Task to complete: Using the listing below, copy exactly each line from the one that has "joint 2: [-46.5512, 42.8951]" through the one that has "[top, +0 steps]"; omit the pictures.

::::

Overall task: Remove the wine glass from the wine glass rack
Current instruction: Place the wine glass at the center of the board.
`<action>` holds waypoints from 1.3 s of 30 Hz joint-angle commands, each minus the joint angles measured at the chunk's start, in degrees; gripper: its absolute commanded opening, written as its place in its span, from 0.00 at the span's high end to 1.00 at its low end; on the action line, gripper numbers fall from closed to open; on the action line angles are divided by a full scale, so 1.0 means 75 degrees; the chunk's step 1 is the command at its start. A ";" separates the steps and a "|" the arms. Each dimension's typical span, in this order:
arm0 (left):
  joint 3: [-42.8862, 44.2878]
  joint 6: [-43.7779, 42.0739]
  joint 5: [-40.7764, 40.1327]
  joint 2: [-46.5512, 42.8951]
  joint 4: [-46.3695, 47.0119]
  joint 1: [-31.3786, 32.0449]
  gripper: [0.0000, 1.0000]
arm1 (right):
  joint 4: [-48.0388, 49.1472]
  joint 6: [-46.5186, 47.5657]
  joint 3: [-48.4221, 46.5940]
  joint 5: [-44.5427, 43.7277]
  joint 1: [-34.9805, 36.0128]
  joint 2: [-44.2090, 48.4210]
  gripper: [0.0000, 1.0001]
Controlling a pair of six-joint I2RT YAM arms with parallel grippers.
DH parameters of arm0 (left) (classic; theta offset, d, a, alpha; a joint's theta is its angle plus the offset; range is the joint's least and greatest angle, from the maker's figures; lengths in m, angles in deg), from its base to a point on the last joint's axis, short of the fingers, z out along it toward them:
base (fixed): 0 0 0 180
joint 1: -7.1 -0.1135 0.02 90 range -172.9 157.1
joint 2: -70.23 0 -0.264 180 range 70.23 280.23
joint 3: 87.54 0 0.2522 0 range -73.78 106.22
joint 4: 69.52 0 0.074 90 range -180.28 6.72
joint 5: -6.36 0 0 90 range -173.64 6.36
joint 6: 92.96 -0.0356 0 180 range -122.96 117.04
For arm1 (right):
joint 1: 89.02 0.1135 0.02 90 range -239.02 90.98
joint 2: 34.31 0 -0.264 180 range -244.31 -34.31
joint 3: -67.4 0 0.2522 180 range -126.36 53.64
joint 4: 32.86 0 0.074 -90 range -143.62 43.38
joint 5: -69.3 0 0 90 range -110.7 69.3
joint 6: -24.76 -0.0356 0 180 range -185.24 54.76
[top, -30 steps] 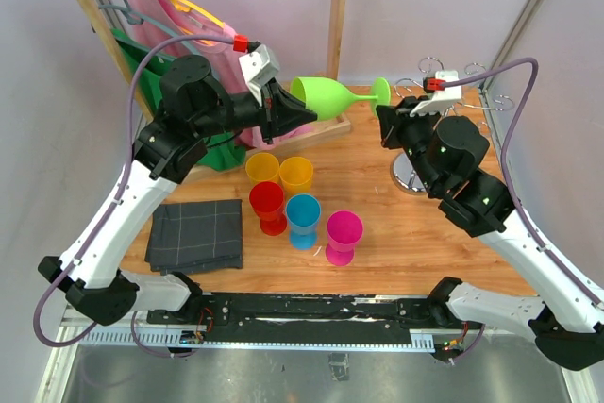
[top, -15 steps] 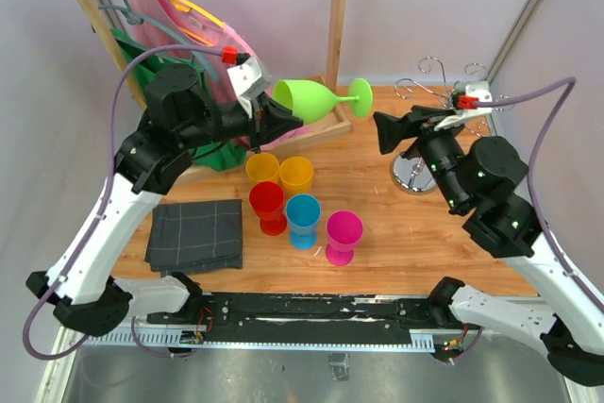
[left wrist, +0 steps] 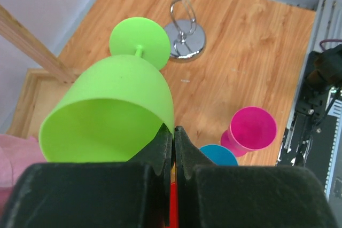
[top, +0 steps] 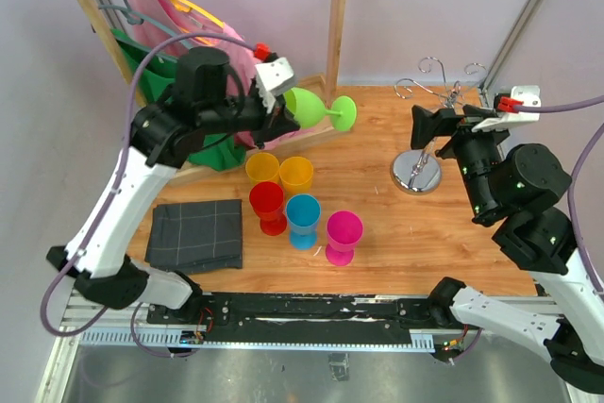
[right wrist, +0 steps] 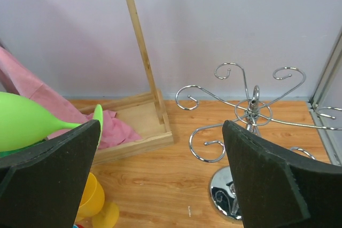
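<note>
Our left hand (left wrist: 173,132) is pinching the green wine glass (left wrist: 115,86) by its rim, right hand (top: 422,126) spread wide beside the wine glass rack (top: 416,173).

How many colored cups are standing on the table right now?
5: yellow cup and orange cup side by side at the back; red cup, blue cup and magenta cup in a row in front of them. None seem hidden.
</note>
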 commanded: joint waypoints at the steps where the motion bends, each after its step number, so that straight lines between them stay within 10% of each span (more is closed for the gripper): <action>1: 0.0987 -0.0372 -0.0744 0.0863 -0.1231 0.0340 1.00 | -0.0366 0.0189 -0.0351 -0.0528 0.0118 0.0003 0.01; 13: 0.2315 -0.0576 -0.2261 0.2720 -0.3139 0.2074 1.00 | -0.0868 -0.0160 -0.0398 -0.1204 0.0114 0.0262 0.01; 39: 0.2819 -0.1267 -0.2839 0.5050 -0.3871 0.2674 1.00 | -0.1574 -0.0674 -0.0458 -0.1288 0.0105 0.0544 0.02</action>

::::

Solved exercise:
  joint 2: [-46.5512, 42.8951]
  joint 4: [-46.3695, 47.0119]
  joint 1: [-31.3786, 32.0449]
  gripper: [0.0000, 1.0000]
arm1 (right):
  joint 4: [-48.0388, 49.1472]
  joint 6: [-46.5186, 47.5657]
  joint 3: [-48.4221, 46.5940]
  joint 5: [-44.5427, 43.7277]
  joint 1: [-34.9805, 36.0128]
  joint 2: [-44.2090, 48.4210]
  gripper: [0.0000, 1.0001]
Controlling a pair of six-joint I2RT YAM arms with parallel grippers.
DH parameters of arm0 (left) (classic; theta offset, d, a, alpha; a joint's theta is its angle plus the offset; range is the joint's least and greatest angle, from the maker's figures; lengths in m, angles in deg), from its base to a point on the last joint's axis, short of the fingers, z out along it toward them:
base (fixed): 0 0 0 180
joint 1: -7.1 -0.1135 0.02 90 range -172.9 157.1
joint 2: -70.23 0 -0.264 180 range 70.23 280.23
joint 3: 87.54 0 0.2522 0 range -73.78 106.22
joint 4: 69.52 0 0.074 90 range -180.28 6.72
joint 5: -6.36 0 0 90 range -173.64 6.36
joint 6: 92.96 -0.0356 0 180 range -122.96 117.04
For arm1 (right):
joint 1: 89.02 0.1135 0.02 90 range -239.02 90.98
joint 2: 34.31 0 -0.264 180 range -244.31 -34.31
joint 3: -67.4 0 0.2522 180 range -126.36 53.64
joint 4: 32.86 0 0.074 -90 range -143.62 43.38
joint 5: -69.3 0 0 90 range -110.7 69.3
joint 6: -24.76 -0.0356 0 180 range -185.24 54.76
[top, -30 steps] 
[top, -15 steps] 
[left wrist, +0 steps] 
[top, +0 steps] 

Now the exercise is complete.